SSH is much easier in my opinion, but you’d definitely want to make sure you set this up in a highly secure way (ie. either 128-bit ed25519 or 4096-bit RSA key, password-based logins disabled, and maybe even white-listed IP’s only).
As for VPN, Wireguard is probably simpler (works somewhat similar to SSH). OpenVPN is much more involved to setup, but in general, is also a lot more powerful due to it supporting layer 2 bridging and DHCP.
zettarepl.py which is used by TrueNAS for replication does support some feature related to encryption.
If you are worrying about storing your data at a remote location, then you want the data to be encrypted on the remote side, but not expose any password or keys on the remote server.

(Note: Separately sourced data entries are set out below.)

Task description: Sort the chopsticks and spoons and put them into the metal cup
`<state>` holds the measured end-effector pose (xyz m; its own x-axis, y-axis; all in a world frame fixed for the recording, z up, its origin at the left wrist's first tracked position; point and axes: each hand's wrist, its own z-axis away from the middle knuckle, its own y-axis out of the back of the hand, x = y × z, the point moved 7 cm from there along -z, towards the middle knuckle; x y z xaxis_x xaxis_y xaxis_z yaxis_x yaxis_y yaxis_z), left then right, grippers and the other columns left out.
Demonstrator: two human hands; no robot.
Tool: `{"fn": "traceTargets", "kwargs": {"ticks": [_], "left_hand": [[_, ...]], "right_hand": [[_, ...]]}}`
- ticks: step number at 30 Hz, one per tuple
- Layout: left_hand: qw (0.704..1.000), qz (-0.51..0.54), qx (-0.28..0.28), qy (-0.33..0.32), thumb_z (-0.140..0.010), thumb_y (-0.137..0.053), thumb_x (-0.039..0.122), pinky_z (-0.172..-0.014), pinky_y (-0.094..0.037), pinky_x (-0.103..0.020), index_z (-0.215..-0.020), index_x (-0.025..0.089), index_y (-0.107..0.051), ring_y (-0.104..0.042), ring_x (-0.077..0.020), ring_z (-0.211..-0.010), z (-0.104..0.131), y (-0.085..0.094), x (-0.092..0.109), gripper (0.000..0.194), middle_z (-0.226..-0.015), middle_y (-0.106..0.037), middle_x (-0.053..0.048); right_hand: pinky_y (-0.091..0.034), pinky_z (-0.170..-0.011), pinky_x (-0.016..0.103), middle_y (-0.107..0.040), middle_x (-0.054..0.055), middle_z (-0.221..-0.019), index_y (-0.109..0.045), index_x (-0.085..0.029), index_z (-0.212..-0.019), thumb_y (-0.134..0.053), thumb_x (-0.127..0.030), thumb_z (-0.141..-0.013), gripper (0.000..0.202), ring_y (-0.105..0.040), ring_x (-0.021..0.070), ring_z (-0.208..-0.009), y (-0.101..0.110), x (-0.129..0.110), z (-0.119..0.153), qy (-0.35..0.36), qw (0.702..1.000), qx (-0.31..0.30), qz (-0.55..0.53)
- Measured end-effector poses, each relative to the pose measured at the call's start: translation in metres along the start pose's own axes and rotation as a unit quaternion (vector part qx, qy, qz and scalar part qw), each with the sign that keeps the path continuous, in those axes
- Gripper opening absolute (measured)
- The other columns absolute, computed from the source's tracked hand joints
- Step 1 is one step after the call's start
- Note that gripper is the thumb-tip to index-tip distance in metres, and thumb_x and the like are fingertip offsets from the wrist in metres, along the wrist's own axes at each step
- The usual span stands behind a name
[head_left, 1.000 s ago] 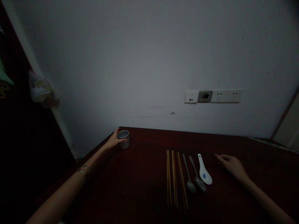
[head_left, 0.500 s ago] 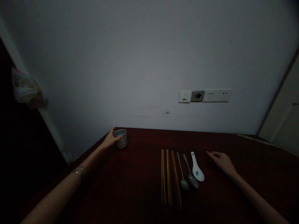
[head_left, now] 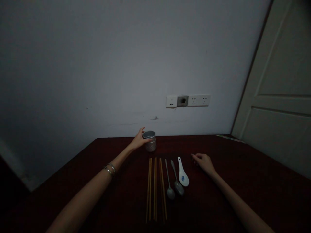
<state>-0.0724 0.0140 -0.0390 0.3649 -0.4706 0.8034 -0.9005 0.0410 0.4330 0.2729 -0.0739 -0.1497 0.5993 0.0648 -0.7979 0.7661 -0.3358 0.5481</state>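
Note:
My left hand (head_left: pixel 140 139) is wrapped round the rim of a grey metal cup (head_left: pixel 151 145), which is upright near the back of the dark red table (head_left: pixel 116 149). In front of the cup, several wooden chopsticks (head_left: pixel 155 187) lie in pairs side by side. Right of them are a long-handled metal spoon (head_left: pixel 170 193), a second metal spoon (head_left: pixel 179 187) and a white ceramic spoon with a blue mark (head_left: pixel 184 178). My right hand (head_left: pixel 204 161) rests right of the white spoon, fingers curled together; whether anything is in them is hidden.
A pale wall (head_left: pixel 121 81) rises behind the table, with a row of sockets (head_left: pixel 198 100) above its back edge. On the right stands a panelled door (head_left: pixel 279 119). A thin pale strip (head_left: pixel 229 138) lies along the table's back right edge.
The view has turned right. My left hand has moved the cup rightward along the back of the table, so it now stands behind the chopsticks. My right hand keeps its place beside the white spoon.

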Motion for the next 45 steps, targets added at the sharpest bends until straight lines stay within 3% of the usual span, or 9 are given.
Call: {"fn": "traceTargets", "kwargs": {"ticks": [5, 11, 23, 35, 45], "left_hand": [[1.0, 0.011, -0.019, -0.007, -0.054, -0.076, 0.032, -0.088, -0.04, -0.038, -0.133, 0.016, -0.026, -0.053, -0.0245, -0.1, -0.014, -0.049, -0.003, 0.095, -0.116, -0.045, -0.015], [0.999, 0.01, -0.033, -0.012, -0.054, -0.076, 0.034, -0.089, -0.038, -0.039, -0.133, 0.016, -0.026, -0.052, -0.0252, -0.101, -0.018, -0.072, -0.007, 0.095, -0.114, -0.047, -0.015], [1.0, -0.002, -0.02, -0.005, -0.051, -0.077, 0.032, -0.092, -0.036, -0.039, -0.131, 0.014, -0.03, -0.049, -0.0278, -0.106, -0.017, -0.077, -0.004, 0.095, -0.117, -0.047, -0.017], [0.999, 0.02, -0.042, -0.016, -0.053, -0.076, 0.027, -0.095, -0.034, -0.041, -0.133, 0.014, -0.03, -0.045, -0.0292, -0.113, -0.016, -0.079, -0.007, 0.093, -0.12, -0.048, -0.017], [0.998, -0.018, -0.057, -0.022, -0.057, -0.072, 0.027, -0.1, -0.029, -0.038, -0.136, 0.009, -0.019, -0.036, -0.0273, -0.122, -0.01, -0.079, 0.001, 0.097, -0.132, -0.037, -0.02]], "right_hand": [[-0.036, -0.046, 0.023, -0.056, 0.002, -0.046, -0.054, -0.018, -0.051, -0.044, -0.053, -0.073, 0.043, -0.052, 0.0142, -0.045, 0.0, 0.0, -0.002, -0.002, 1.0, -0.001, -0.005], [-0.034, -0.045, 0.022, -0.056, 0.002, -0.045, -0.054, -0.018, -0.049, -0.045, -0.05, -0.073, 0.041, -0.051, 0.0138, -0.044, 0.0, -0.001, -0.002, -0.003, 1.0, 0.01, 0.006], [-0.035, -0.046, 0.022, -0.056, 0.002, -0.047, -0.056, -0.017, -0.052, -0.044, -0.048, -0.073, 0.039, -0.052, 0.0142, -0.046, -0.002, 0.002, -0.003, -0.002, 1.0, 0.005, 0.013], [-0.035, -0.047, 0.023, -0.056, 0.002, -0.048, -0.057, -0.016, -0.054, -0.044, -0.048, -0.073, 0.039, -0.052, 0.0142, -0.047, -0.002, 0.003, -0.003, -0.008, 1.0, 0.005, 0.006], [-0.034, -0.048, 0.023, -0.056, 0.002, -0.047, -0.056, -0.017, -0.052, -0.044, -0.048, -0.073, 0.04, -0.051, 0.0143, -0.047, 0.001, -0.004, -0.001, 0.005, 1.0, 0.011, 0.015]]}}
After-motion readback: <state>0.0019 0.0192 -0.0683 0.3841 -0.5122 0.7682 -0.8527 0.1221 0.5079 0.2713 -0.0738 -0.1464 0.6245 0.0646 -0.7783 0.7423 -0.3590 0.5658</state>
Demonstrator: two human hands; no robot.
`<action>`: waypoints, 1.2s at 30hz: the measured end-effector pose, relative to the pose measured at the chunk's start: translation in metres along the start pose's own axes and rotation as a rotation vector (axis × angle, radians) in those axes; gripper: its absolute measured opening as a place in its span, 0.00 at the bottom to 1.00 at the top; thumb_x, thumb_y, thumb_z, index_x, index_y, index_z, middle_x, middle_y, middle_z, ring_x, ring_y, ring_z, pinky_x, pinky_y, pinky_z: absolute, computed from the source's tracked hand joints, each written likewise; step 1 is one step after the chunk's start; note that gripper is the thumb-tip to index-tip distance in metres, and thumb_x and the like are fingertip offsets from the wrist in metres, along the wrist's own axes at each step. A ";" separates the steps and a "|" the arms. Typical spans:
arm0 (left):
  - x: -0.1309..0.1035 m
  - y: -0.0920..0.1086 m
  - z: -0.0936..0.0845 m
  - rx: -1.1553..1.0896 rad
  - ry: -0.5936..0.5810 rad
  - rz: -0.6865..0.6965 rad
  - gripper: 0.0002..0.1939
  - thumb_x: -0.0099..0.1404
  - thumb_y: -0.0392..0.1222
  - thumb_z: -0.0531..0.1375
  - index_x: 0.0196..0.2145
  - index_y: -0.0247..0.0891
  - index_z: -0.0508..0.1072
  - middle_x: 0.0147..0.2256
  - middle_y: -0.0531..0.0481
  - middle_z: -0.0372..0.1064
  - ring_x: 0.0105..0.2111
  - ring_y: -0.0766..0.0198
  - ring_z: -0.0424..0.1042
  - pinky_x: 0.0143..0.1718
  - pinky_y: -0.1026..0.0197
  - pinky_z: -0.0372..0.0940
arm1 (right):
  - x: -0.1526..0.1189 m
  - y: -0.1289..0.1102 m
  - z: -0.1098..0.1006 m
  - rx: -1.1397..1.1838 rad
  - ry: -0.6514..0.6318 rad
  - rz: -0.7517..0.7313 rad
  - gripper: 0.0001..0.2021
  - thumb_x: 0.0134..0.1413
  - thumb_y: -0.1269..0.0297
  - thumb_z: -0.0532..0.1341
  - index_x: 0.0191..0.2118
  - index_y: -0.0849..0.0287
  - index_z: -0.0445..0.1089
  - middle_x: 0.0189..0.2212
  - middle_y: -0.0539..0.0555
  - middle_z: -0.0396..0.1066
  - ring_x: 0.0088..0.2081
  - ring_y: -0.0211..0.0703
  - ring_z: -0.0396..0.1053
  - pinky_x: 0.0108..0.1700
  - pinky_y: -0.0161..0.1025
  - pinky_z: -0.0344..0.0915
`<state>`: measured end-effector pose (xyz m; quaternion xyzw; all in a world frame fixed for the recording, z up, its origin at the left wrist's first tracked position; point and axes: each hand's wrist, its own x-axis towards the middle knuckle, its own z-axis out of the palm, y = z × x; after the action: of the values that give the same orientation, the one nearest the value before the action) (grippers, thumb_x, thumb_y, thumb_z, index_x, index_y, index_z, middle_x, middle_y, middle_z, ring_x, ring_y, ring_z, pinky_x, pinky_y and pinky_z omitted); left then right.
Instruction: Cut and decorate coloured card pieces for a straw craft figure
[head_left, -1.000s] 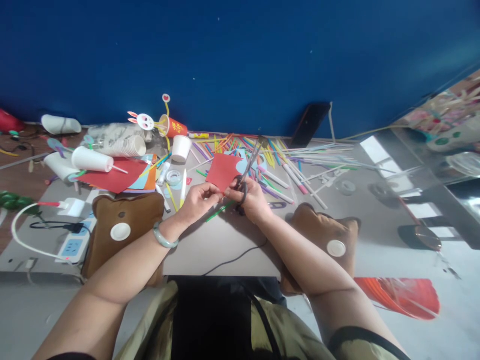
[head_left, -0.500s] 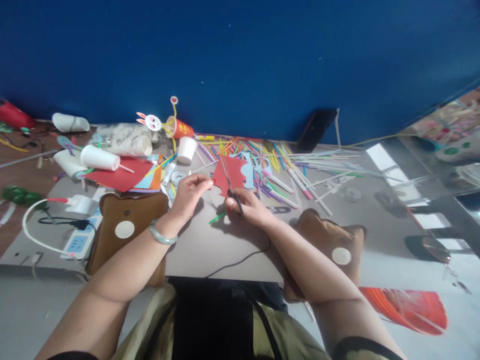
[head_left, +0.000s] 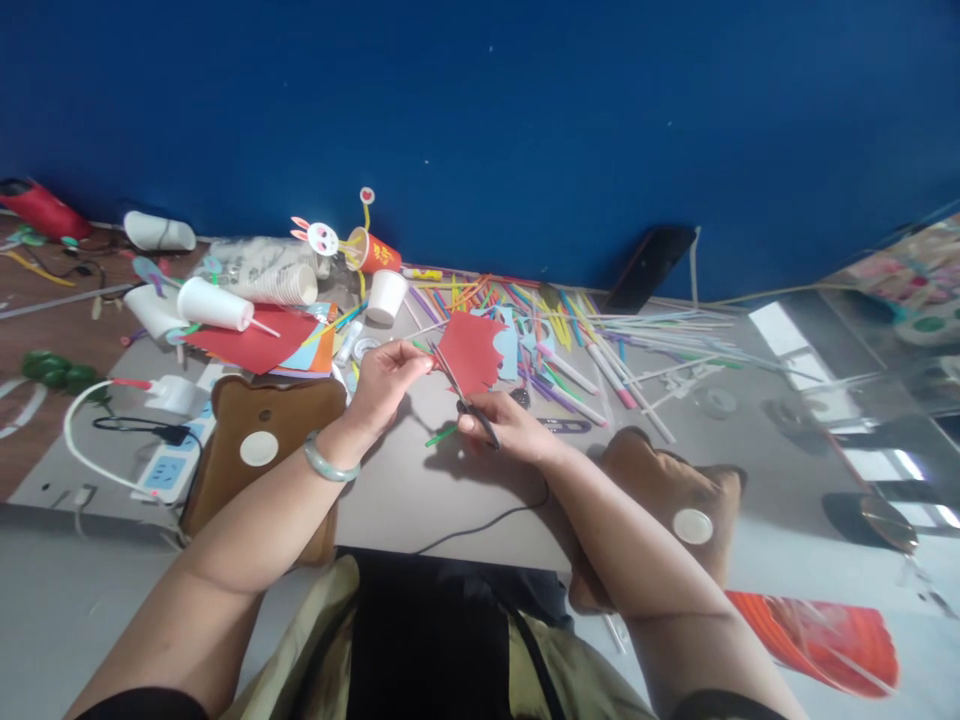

The transfer between source and destination is supposed to be encrypted regardless, unless you decide to proceed otherwise.
With zettarepl.py, you must obey the strict requirement of the snapshot naming convention, otherwise you will most likely not be able to replicate all of your snapshot. This may be just fine.
zettarel.py does give you the option to force encryption of the dataset on the remote side. I just don’t know how this is done in reallity as it would imply a key or passphrase be stored on the remote side.
On the other hand, if the source belong to a pool or dataset that is already encrypted, then zettarepl.py (using underlying zfs options) is capable of transfering encrypted dataset without the need for the remote server to know anything about the encryption key or passphrase.
Overall, replication is great, but zettarepl.py isn’t friendly enough to support any snapshot name scheme. Otherwise, replication is the way to go.
Thanks so much for everyones help. I will be sure to take my time setting this up to be secure.